The mean and s.d. of the Gaussian curve fits, indicators of the number of sequences per tag and the spread of the data, respectively, were higher in the water column out-group than in the sediment samples (Table 3, Figure 5). This would be expected from a sample that is dominated by a handful of very abundant taxa. The sediment samples, however, contain fewer very high abundance tags; rather, they have a more even distribution of less abundant taxa. This is evident by the different extent of the curves along the x axis (Figure 5). In the sediments, it takes 250–300 of the most abundant tags to account for 50% of all the sequences; in the water column, just the two most dominant tags account for 50% of all the sequences.
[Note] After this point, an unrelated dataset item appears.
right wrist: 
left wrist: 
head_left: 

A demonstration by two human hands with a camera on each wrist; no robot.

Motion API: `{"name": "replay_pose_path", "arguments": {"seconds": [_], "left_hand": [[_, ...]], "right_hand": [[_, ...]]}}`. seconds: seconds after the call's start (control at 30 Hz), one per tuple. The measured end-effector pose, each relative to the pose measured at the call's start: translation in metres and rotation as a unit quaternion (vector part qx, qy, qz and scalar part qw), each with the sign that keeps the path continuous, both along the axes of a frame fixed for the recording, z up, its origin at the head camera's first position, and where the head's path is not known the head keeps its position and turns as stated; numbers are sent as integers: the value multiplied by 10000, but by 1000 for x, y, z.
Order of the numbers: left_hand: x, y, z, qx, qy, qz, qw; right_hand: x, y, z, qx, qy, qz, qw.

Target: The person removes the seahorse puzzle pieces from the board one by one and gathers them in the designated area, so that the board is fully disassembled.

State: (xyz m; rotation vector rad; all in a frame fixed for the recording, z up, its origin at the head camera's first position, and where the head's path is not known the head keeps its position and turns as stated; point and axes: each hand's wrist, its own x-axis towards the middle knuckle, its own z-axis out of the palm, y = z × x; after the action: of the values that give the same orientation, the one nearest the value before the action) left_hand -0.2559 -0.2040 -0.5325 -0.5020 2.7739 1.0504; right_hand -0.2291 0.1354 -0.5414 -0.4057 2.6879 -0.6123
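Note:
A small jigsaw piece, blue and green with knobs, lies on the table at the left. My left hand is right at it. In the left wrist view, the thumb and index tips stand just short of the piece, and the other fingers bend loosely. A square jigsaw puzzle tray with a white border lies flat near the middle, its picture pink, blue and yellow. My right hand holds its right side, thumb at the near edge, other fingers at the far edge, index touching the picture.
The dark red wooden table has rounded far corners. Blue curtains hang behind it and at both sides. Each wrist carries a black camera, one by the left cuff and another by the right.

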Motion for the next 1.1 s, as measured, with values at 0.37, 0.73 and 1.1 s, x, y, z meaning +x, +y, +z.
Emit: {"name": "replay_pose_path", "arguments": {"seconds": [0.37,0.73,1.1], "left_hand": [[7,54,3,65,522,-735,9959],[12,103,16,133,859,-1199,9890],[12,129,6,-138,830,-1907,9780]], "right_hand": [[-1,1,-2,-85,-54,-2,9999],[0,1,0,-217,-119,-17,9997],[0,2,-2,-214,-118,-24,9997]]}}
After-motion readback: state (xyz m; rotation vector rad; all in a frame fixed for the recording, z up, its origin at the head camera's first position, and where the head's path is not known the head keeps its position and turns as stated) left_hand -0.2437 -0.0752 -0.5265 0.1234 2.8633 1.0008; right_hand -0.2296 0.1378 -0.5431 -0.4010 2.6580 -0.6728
Both the sediment samples and the water column out-group sample demonstrate a long tail of low abundance taxa, but this tail is considerably longer in the sediment samples. This is indicated both by the overall taxonomic richness (Table 1) as well as by the Gaussian curve fits. The location of the y intercept on each of the curves indicates the number of sequences that occur only one time (Figure 5). This particular water column sample had 625 tags that occurred once, compared with between 1750 and 2250 tags in the sediment samples. Furthermore, the initial slope of the curves suggest that there are many more tags in the sediments that are present between 2 and 10 times as compared with the water column sample. This analysis underscores both the vast richness of the microbial reservoir in marine sediments and the similar composition of the communities among environmental replicates.

Conclusions

The development of pyrosequencing as a technique for deep sequencing of microbial communities has contributed a tremendous amount of new information to our knowledge of the diversity of these systems. Microbial ecologists are now able to use this technology to begin asking questions about the role that diversity has in understanding ecosystem function. However, the interpretability of these data depends on the magnitude of the variability within environmental replicates, and the degree to which incomplete sequencing exacerbates this variability. The data presented here indicate that despite incomplete sequencing, at least in these salt marsh sediments, the microbial community is surprisingly homogeneous. Individually collected sediment cores had similar estimates of richness and diversity, and similarity indices calculated from sequence information from all the individually collected sediments were of the same magnitude. Furthermore, homogenizing multiple sediment samples in an effort to decrease the variability among individual samples proved unnecessary. The highly similar community structure of the environmental replicates stands in contrast to the wide divergence seen between the sediment samples and an out-group sample collected from a nearby water column. The pyrosequencing method was able to easily differentiate this out-group from the sediment samples.